Yahoo: Boosting Value with New Infrastructure

Includes: AABA, GOOG
by: Larry Dignan

Yahoo (YHOO) had a lot of “technical debt”—systems that most companies would call legacy infrastructure—and has it just about paid off.

Sam Pullara, chief technologist at Yahoo, walked developers through its infrastructure changes over the last three years. The talk could have come from any enterprise that finds itself with a rat’s nest of systems, no architecture vision and siloed divisions. “One of the things you have to understand. Yahoo’s IT wasn’t built on one uniform infrastructure. It was built by acquisition and building up properties,” says Pullara. “We had a lot of technical debt.”

Sound familiar? Yahoo went through what every companies does. Simply put, it had too many legacy systems that were strangling the company. The biggest hurdle: Resisting the urge to build your own stuff. Pullara says:

When building your own systems should you be leveraging the open source community? Are these the kinds of things you do as opposed to reinventing the wheel. What we’re finding is not reinventing the wheel has a great benefit.

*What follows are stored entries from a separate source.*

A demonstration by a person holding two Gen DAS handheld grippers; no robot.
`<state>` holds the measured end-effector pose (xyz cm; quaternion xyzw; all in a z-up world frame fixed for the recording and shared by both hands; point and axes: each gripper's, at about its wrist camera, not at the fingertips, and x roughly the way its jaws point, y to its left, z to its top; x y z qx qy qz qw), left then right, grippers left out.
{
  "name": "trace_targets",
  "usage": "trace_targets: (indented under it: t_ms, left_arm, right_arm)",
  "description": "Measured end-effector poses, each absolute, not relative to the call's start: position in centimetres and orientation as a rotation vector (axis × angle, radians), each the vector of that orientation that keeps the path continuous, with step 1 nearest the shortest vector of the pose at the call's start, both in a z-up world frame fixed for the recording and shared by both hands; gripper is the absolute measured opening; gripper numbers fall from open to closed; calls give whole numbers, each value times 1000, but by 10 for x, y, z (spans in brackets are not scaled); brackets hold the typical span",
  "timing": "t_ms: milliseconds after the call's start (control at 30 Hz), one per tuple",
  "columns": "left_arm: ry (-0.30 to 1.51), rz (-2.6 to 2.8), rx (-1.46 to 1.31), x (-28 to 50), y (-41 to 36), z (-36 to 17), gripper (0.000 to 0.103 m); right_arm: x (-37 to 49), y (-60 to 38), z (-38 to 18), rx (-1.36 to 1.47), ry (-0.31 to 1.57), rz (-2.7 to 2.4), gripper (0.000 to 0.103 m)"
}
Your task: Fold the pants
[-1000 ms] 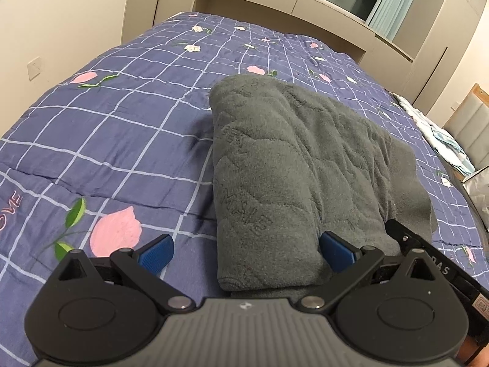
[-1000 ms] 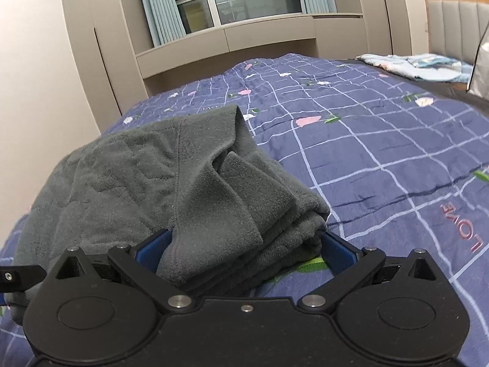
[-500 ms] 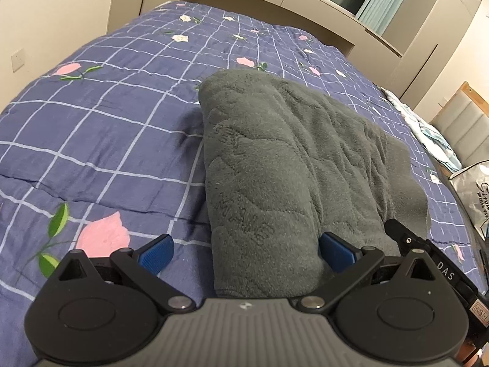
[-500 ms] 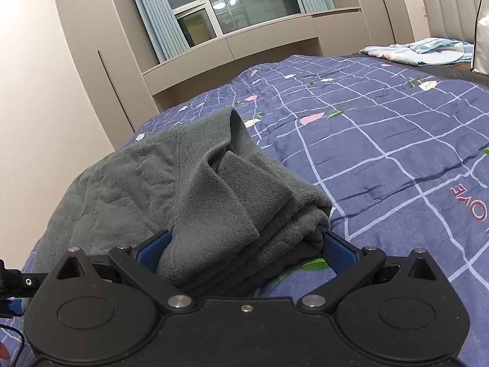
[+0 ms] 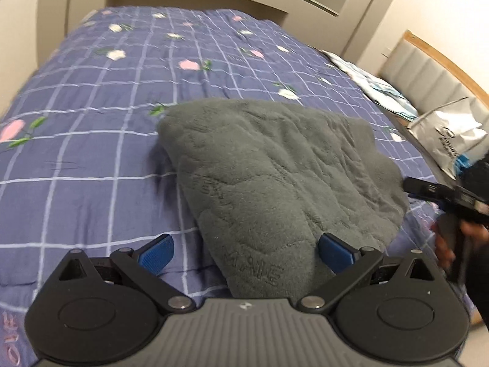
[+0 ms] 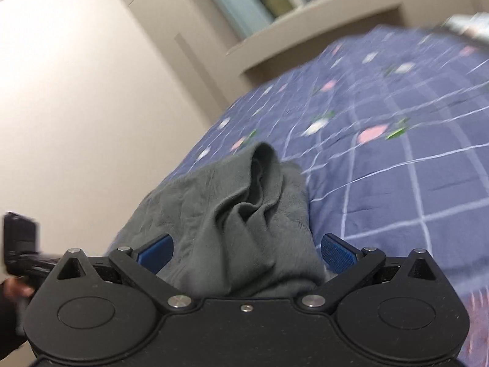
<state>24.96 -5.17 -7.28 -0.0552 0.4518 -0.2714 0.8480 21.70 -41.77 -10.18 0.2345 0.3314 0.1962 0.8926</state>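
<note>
The pants (image 5: 275,183) lie as a compact grey bundle on the bed (image 5: 91,153), so folding looks essentially done. My left claw (image 5: 244,249) and right claw (image 6: 246,247) are both spread wide, pinching nothing.

Quilt (image 5: 91,165), perhaps a bag (image 5: 449,140)

our left wrist view close above the bed (image 5: 91,159), tilted down across the folded pants (image 5: 275,177), our right wrist view low, rolled, both sharing the pants
</note>
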Motion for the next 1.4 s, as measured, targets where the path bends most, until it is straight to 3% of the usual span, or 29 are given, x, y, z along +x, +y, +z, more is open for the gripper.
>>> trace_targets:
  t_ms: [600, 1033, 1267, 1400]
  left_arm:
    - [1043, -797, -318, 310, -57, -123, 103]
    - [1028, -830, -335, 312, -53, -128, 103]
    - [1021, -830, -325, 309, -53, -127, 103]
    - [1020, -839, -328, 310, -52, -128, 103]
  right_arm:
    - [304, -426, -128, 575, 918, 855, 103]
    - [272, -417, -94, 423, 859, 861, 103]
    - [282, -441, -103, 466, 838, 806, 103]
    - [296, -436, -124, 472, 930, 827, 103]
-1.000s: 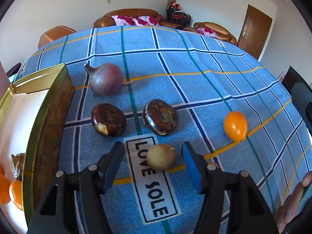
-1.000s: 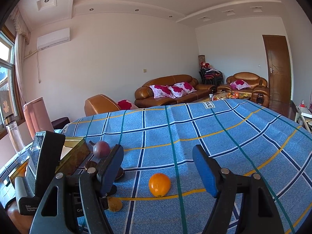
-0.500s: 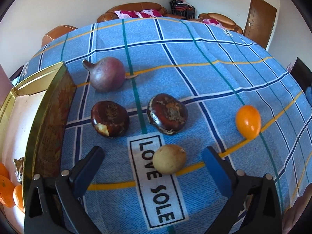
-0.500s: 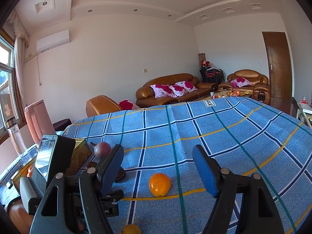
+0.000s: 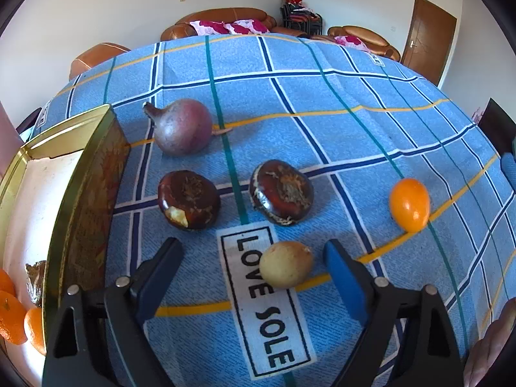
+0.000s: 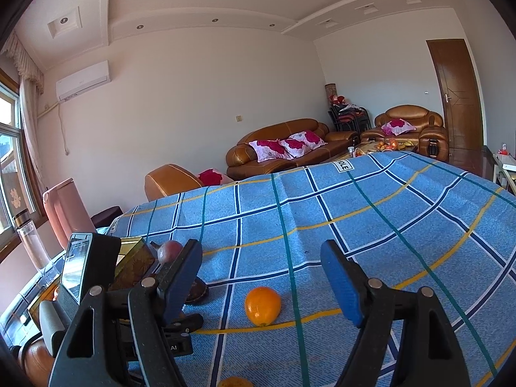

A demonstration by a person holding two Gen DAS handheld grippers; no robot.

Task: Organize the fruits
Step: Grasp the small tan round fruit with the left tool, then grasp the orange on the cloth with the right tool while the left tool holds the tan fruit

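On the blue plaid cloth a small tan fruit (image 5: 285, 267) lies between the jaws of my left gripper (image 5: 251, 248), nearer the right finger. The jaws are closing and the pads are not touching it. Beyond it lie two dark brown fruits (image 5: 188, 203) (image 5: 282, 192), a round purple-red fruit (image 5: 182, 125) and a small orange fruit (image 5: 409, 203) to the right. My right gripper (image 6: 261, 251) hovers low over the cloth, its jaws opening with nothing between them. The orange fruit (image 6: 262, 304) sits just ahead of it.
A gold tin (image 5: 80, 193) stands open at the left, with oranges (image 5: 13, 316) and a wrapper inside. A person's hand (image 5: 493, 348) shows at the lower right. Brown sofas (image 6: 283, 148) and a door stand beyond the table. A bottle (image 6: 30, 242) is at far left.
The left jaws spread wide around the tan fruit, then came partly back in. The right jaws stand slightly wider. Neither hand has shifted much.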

Here are some of the key parts of Yahoo’s IT overhaul and my notes.

Cloud computing at Yahoo

Pullara said that the key item for cloud computing is the definition. Yahoo says cloud computing is shared infrastructure and platforms that you don’t have to install, deploy or operate.” “You’re putting your faith in a third party and saying they can do it better than you can,” he says.

Yahoo’s cloud computing team provides internal infrastructure to developers. Services include edge caching, storage, data pipelines, servers and batch processing. These services are stacked into one cloud that’s delivered as a service through Yahoo. Here’s the breakdown:

Edge servicing: Yahoo has its own traffic server via Inktomi. There’s caching with Yahoo CDN and a proxy cache, routing with software load balancing, high-scale and a proposal to add to Apache as an incubated project. Pullara said the source code for its edge services will be contributed to Apache as a start to become a top sponsored project.

Structured storage: Yahoo has a multi-colo key-value store dubbed Sherpa. The service isn’t open source, but available to and third parties. Pullara noted there’s a moving away from structured databases like Oracle (NYSE:ORCL) and SQL to key-value stores. The decision point is determining when you need MySQL vs. a key value store. In 95 percent of the cases, Yahoo finds it doesn’t need MySQL and can use a key value store, says Pullara.

Unstructured storage: Yahoo has a “blob store” called Mobstor that isn’t available externally.

Web and data serving

Yahoo uses virtualization based on Xen. It also has declarative application definitions and components.

For batch processing it’s widely known that Yahoo uses Hadoop MapReduce-based computing. It was deployed in 2006 with dozens of grids and 10s of thousands of nodes. “It’s a big stretch to teach people the MapReduce programming paradigm,” says Pullara. That’s why Yahoo created the PIG language.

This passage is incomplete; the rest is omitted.